Abstract

Facial kinship verification refers to automatically determining whether two people have a kin relation from their faces. It has become a popular research topic due to potential practical applications. Over the past decade, many efforts have been devoted to improving the verification performance from human faces only while lacking other biometric information, for example, speaking voice. In this article, to interpret and benefit from multiple modalities, we propose for the first time to combine human faces and voices to verify kinship, which we refer it as the audio-visual kinship verification study. We first establish a comprehensive audio-visual kinship dataset that consists of familial talking facial videos under various scenarios, called TALKIN-Family. Based on the dataset, we present the extensive evaluation of kinship verification from faces and voices. In particular, we propose a deep-learning-based fusion method, called unified adaptive adversarial multimodal learning (UAAML). It consists of the adversarial network and the attention module on the basis of unified multimodal features.

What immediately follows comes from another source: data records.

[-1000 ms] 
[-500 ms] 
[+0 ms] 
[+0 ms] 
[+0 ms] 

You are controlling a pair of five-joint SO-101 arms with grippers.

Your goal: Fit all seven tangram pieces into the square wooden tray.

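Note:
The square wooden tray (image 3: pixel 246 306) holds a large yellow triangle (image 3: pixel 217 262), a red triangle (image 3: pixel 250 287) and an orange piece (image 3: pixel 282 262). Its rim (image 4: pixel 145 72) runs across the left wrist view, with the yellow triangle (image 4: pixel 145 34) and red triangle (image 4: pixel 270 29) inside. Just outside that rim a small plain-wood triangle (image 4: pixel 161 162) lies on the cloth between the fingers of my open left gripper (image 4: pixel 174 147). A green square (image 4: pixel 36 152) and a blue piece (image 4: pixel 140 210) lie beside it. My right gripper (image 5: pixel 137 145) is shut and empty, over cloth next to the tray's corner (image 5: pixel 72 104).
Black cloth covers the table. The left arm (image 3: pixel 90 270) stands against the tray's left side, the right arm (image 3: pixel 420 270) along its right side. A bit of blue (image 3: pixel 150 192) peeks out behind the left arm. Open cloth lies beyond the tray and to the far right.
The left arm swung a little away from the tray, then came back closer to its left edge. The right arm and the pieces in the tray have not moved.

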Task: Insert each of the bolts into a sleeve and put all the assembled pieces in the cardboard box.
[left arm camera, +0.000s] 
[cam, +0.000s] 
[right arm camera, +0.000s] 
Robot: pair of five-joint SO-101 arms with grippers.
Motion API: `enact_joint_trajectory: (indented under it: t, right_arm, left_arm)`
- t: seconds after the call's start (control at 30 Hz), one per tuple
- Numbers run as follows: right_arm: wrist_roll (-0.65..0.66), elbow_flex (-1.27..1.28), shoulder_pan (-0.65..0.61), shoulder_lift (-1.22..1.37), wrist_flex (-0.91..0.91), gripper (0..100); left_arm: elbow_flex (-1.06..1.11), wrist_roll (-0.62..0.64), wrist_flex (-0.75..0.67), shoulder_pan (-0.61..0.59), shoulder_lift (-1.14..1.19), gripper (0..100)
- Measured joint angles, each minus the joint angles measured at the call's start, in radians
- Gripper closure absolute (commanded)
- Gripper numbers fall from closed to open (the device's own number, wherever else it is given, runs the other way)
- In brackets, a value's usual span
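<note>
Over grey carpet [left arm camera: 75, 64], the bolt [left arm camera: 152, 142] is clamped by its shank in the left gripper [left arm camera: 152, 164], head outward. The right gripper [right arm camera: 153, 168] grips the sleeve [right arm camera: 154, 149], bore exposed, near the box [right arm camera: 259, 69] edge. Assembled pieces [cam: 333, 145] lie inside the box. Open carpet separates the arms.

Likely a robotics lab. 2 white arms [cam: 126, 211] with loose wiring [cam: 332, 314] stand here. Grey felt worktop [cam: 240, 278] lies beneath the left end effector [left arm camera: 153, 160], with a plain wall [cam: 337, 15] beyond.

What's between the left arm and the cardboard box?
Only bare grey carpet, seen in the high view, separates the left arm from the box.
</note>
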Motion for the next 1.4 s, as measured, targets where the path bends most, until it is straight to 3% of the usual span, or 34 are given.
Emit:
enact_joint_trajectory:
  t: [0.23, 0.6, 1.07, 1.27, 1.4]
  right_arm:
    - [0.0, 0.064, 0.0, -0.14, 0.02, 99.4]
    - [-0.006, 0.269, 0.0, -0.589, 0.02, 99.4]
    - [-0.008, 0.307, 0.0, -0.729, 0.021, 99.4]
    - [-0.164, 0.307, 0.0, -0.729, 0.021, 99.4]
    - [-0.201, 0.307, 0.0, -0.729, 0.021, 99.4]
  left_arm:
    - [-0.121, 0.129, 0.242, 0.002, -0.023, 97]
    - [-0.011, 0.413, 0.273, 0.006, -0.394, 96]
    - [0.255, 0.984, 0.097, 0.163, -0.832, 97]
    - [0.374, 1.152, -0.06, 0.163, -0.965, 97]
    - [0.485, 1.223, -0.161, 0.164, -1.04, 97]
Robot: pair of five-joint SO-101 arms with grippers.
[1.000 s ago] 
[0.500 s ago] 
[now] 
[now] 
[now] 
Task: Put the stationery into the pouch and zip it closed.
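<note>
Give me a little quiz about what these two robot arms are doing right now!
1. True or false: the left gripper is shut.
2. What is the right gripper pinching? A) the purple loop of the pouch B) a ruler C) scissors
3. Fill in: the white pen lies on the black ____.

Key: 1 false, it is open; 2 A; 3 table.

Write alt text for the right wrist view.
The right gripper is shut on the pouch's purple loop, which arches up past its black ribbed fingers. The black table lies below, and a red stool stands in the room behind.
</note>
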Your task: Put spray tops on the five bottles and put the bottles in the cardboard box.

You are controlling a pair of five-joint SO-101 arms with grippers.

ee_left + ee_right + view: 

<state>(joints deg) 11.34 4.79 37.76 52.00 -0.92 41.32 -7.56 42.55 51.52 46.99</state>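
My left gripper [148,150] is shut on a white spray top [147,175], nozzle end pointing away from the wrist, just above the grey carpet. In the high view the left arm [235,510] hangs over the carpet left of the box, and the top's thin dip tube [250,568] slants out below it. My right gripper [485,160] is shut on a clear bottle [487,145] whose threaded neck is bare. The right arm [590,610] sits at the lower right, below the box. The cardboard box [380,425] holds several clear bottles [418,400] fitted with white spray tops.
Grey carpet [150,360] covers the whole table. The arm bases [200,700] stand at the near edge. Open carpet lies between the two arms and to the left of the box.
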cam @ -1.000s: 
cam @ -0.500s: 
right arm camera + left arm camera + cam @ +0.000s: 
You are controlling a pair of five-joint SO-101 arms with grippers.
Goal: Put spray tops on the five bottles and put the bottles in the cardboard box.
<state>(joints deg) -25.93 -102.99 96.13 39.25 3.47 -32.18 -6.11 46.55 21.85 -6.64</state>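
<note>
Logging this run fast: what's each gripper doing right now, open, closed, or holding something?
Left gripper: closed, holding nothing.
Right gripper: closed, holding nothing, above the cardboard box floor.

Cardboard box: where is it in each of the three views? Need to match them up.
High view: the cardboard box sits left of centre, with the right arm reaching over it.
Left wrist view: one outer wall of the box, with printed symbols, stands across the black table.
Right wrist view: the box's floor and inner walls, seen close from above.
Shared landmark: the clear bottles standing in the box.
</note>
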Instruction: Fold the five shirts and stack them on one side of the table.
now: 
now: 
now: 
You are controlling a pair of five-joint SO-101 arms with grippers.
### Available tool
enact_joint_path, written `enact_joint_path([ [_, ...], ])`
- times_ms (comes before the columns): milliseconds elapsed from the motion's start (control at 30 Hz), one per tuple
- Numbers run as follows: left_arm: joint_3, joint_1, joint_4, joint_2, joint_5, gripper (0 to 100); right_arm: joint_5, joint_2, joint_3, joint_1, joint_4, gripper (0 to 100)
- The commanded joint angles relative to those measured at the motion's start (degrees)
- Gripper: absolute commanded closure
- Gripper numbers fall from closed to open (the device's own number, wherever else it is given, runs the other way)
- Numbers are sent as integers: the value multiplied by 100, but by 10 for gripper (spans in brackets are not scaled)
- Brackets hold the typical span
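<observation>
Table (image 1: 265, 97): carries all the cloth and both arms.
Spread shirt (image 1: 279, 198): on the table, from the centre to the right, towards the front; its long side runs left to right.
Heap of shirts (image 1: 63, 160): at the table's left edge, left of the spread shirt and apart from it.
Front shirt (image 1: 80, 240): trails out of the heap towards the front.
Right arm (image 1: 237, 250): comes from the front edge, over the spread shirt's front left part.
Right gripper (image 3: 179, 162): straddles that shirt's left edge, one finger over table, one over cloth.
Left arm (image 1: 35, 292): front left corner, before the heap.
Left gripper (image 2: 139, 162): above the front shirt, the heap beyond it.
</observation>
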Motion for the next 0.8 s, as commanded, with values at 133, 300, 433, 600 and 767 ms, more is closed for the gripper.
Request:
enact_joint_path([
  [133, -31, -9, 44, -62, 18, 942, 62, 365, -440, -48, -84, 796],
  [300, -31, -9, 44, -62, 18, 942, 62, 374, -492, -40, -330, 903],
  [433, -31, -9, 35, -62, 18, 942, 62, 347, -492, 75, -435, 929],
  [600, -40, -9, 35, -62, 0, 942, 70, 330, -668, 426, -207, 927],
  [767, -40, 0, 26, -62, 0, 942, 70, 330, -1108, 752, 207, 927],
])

Experiments show that audio (voice) information is complementary to facial features and useful for the kinship verification problem. Furthermore, the proposed fusion method outperforms baseline methods. In addition, we also evaluate the human verification ability on a subset of TALKIN-Family. It indicates that humans have higher accuracy when they have access to both faces and voices. The machine-learning methods could effectively and efficiently outperform the human ability. Finally, we include the future work and research opportunities with the TALKIN-Family dataset.